Ashwin P. Dani,Shubhendu Bhasin
Abstract:In this paper, a continuous-time adaptive actor-critic reinforcement learning (RL) controller is developed for drift-free nonlinear systems. Practical examples of such systems are image-based visual servoing (IBVS) and wheeled mobile robots (WMR), where the system dynamics includes a parametric uncertainty in the control effectiveness matrix with no drift term. The uncertainty in the input term poses a challenge for developing a continuous-time RL controller using existing methods. In this paper, an actor-critic or synchronous policy iteration (PI)-based RL controller is presented with a concurrent learning (CL)-based parameter update law for estimating the unknown parameters of the control effectiveness matrix. An infinite-horizon value function minimization objective is achieved by regulating the current states to the desired with near-optimal control efforts. The proposed controller guarantees closed-loop stability and simulation results validate the proposed theory using IBVS and WMR examples.
What problem does this paper attempt to address?

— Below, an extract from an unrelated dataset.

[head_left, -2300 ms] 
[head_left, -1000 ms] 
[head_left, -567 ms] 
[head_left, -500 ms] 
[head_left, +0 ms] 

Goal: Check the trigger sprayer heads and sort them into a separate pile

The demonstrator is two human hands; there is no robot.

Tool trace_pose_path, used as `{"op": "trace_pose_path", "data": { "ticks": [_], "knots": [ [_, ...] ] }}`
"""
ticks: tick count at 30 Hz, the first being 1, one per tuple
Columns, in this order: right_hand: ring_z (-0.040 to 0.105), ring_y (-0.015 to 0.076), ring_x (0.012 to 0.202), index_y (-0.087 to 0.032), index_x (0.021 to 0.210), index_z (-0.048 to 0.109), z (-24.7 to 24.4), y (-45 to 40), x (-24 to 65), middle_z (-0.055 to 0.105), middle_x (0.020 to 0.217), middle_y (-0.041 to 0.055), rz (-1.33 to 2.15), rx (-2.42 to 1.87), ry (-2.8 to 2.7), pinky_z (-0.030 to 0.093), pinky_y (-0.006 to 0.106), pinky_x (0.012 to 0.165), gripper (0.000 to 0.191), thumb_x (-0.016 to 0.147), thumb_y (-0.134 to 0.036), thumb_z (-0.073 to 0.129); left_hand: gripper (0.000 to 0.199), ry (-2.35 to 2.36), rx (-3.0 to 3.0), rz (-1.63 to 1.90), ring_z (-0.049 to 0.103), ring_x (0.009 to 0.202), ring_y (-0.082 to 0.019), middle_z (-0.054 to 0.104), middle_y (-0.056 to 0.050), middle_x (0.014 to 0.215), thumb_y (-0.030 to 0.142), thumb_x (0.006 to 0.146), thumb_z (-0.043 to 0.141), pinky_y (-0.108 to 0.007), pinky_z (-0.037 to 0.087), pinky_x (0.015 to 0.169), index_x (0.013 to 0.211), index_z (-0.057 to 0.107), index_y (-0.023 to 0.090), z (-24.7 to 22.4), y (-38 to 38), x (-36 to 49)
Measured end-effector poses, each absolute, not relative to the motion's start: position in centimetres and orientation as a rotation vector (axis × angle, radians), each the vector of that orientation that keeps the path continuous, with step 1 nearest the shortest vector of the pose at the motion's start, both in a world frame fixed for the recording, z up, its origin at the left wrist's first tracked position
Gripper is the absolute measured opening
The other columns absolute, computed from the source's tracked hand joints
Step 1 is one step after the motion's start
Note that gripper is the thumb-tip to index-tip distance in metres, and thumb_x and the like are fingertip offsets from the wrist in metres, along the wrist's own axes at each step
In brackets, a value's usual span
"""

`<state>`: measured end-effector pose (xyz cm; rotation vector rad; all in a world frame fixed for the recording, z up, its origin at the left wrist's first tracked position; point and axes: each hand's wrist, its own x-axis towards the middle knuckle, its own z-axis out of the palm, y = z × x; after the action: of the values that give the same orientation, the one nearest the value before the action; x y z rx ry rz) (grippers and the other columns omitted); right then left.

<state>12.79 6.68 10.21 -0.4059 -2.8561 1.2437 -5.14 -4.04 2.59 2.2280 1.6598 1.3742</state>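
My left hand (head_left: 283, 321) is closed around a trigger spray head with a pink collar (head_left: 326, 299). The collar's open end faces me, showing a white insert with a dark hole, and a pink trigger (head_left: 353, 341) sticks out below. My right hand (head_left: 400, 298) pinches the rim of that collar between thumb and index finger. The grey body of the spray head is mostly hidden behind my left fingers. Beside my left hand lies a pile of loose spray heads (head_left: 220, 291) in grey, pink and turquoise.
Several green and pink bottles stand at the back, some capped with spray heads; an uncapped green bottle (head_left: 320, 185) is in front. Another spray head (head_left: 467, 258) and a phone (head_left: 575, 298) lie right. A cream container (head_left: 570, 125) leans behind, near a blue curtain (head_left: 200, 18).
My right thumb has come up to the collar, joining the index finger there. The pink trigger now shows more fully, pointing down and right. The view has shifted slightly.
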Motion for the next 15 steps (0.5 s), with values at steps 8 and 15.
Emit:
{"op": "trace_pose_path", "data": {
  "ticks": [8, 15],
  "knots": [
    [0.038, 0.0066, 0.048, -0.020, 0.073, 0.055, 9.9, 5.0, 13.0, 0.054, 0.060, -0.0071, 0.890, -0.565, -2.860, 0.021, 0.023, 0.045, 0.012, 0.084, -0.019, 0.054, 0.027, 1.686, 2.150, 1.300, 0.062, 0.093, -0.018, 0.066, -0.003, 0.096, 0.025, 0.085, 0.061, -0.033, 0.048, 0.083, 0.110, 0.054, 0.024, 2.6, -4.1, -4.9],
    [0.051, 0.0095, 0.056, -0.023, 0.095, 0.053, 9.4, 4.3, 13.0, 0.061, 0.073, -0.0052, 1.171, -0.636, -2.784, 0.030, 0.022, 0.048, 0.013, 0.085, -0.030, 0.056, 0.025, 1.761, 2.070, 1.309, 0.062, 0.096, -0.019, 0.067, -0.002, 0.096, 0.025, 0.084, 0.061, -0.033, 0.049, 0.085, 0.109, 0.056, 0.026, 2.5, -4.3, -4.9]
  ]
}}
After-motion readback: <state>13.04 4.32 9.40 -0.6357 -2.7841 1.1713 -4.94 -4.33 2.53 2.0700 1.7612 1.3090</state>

The problem that this paper attempts to solve is to design a continuous - time Adaptive Actor - Critic (AAC) reinforcement learning controller in uncertain nonlinear systems. Specifically, such systems have the drift - free property and there are parametric uncertainties in the control effectiveness matrix. Existing continuous - time reinforcement learning methods are difficult to be directly applied to the control strategy design of such systems because these methods usually assume that the system dynamics are known or only partially unknown. The method proposed in this paper overcomes this challenge by combining the Concurrent Learning (CL) technique to estimate the unknown parameters in the control effectiveness matrix. This method can not only achieve approximately optimal control effort, but also incorporates the stability guarantee of the closed - loop system into the design.
### Main contributions
1. **Propose a new Adaptive Actor - Critic algorithm**: For a class of drift - free nonlinear systems with uncertainties in the control effectiveness matrix, a new continuous - time Adaptive Actor - Critic reinforcement learning algorithm is designed.
2. **Use the Concurrent Learning technique**: Through the Concurrent Learning technique, an adaptive parameter update law is proposed to estimate the unknown parameters in the control effectiveness matrix.
3. **Guarantee the stability of the system**: Using Lyapunov stability analysis, it is proved that the signals of the closed - loop system converge within the Uniformly Ultimately Bounded (UUB) range.
4. **Verify the effectiveness of the algorithm**: The effectiveness of the proposed controller is verified through two simulation examples - Image - Based Visual Servoing (IBVS) and Wheeled Mobile Robot (WMR).
### System model and control objectives
- **System dynamics**: Consider the system dynamics in the following form:
\[
\dot{x}=g(x, \theta)u
\]
where \(x(t)\in\mathbb{R}^n\) is the state, \(u(t)\in\mathbb{R}^m\) is the control input, \(\theta\in\mathbb{R}^p\) is the vector of unknown parameters, and the input gain matrix \(g(x, \theta)\in\mathbb{R}^{n\times m}\) is expressed in parametric form \(\text{vec}(g(x, \theta)) = Y(x)\theta\).
- **Control objective**: Regulate the current state \(x(t)\) to the desired state \(x_d\), and define the regulation error \(\bar{x}(t)=x(t)-x_d\) and the parameter estimation error \(\tilde{\theta}(t)=\theta - \hat{\theta}(t)\).
### Optimal control design
- **Continuous - time reinforcement learning controller design**: By defining the optimal value function \(V^*(\bar{x})\) and the local cost function \(r(\bar{x}, u)\), the optimal control \(u^*\) is derived.
- **Hamiltonian and Bellman error**: Through the Hamiltonian \(H(\bar{x}, u, V_{\bar{x}})\) and the Bellman error \(\delta\), the weight update laws for the actor and critic networks are designed.
- **Approximate optimal control**: Using neural networks (NN) to approximate the optimal value function and the optimal control, the approximate value function and control law are designed.
### Parameter update law
- **Concurrent Learning technique**: By collecting the historical data stack \(H\), the parameter update law of the Concurrent Learning technique is designed to estimate the unknown parameter \(\theta\).
### Stability analysis
- **Lyapunov stability analysis**: By constructing a positive definite continuously differentiable Lyapunov function \(V\), it is proved that the signals of the closed - loop system converge within the uniformly ultimately bounded range.